Sunday, November 05, 2006

Einstein, Hawking... Manning?

On the short list of those in sports that I simply can't stand, Peyton Manning is one of the guys that I have no personal reasons to dislike.

Give me Alex Rodriguez for his Yankee-related misdeeds, Joe Buck and Tim McCarver for their yearly attempts to ruin the road to the World Series and Luke Walton for general douchery, but as far as Manning goes, he's just a general knucklehead who hasn't done much to me personally.

He hasn't knocked my team from the playoffs or killed them with a last-second drive. No, he's just been a general annoyance and his high-profile on the national scene just leaves him little place to hide from my unfounded anger.

Right now Indianapolis is playing New England in the Sunday night game and after a week's worth of columns and hype, it's nice to see the tide turning on the king of the late-season choke job. Especially with the match-up against Tom Brady, the natinal media has picked up the banner for "That's great, Peyton... but why can't you win when it matters?" and I couldn't be happier.

I think the breaking point for me was before the 2004 season when the league handed down a new set of rules for the defense that made it illegal to do anything more than speak softly to wide receivers after the Colts bitched and moaned all winter about how they were mugged in the previous year's playoffs.

To this, I say, "Easy, ladies - it's football, not figure skating."

The general consensus was that Manning was a genius because he called audibles at the line and helped to tailor make the team's game plan from line line. He was so smart that he was able to read a defense and call new plays on the fly, earning him a reputation as a genius...

Right.

You know who is the real genius? Tom Moore. Somehow, he's pulling a paycheck from the Colts for a job that we've been told for years is being done by Manning. I'd take a six-figure salary to hold a clipboard and fetch coffee 16 Sundays a year, wouldn't you?
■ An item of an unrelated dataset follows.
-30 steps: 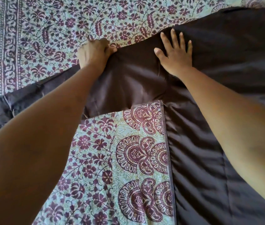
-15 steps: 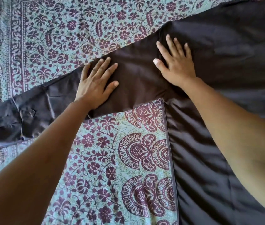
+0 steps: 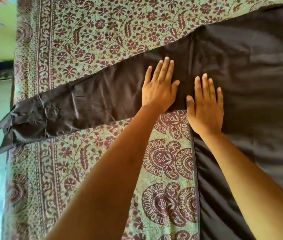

That year the Colts broke free under the new rules, rolled up scoring records and ran roughshod over the league's defenses. Then the playoffs came as always and the Colts still lost. New rules, what seemed to be the unspoken blessing of the league and in the end Indy crapped the bed and went home early.

Later that winter, reports came back to the States that Manning and his wife were vacationing in Mexico and he was still pouting about it. Mrs. Manning dragged old Peyton out of the house for sun, fun and margaritas on the beach and he spent the whole trip making bitchy comments about how he was paying for all of it, even if she used her credit card, and generally acting like a big baby.

I took the cutout of that story and posted it in my cube. Even if the Packers are due for a series of rebuilding years, this storyline will keep me interested in football until they can come back.

Anyways, this week has been interesting as the new storyline is how Brady is the closer and knows how to win and Manning may throw up gaudy numbers but has yet to show he knows how to put games away in the playoffs.

I just take a liking to the unheralded QBs making a bigger splash in the league (on the whole) that the top picks that are churned out yearly. (Going back now it's Ben Roethlisberger for the Steelers last year, Brady twice, Brad Johnson, Brady again, Trent Dilfer, Kurt Warner and then John Elway. Maybe later in the season I'll go back and pull draft positions for the QBs for the past 20 years, but looks back to the history of the league and there are plenty of late-round superstars. Why this happens is a source of constant debate, but it makes things a lot more interesting.

Regarding the Colts, there are as many theories as scoring records at this point - from Indy being tired in December after blowing teams out all season to a squad that fails to grasp the "team concept."

I don't care what happens as long as they keep losing.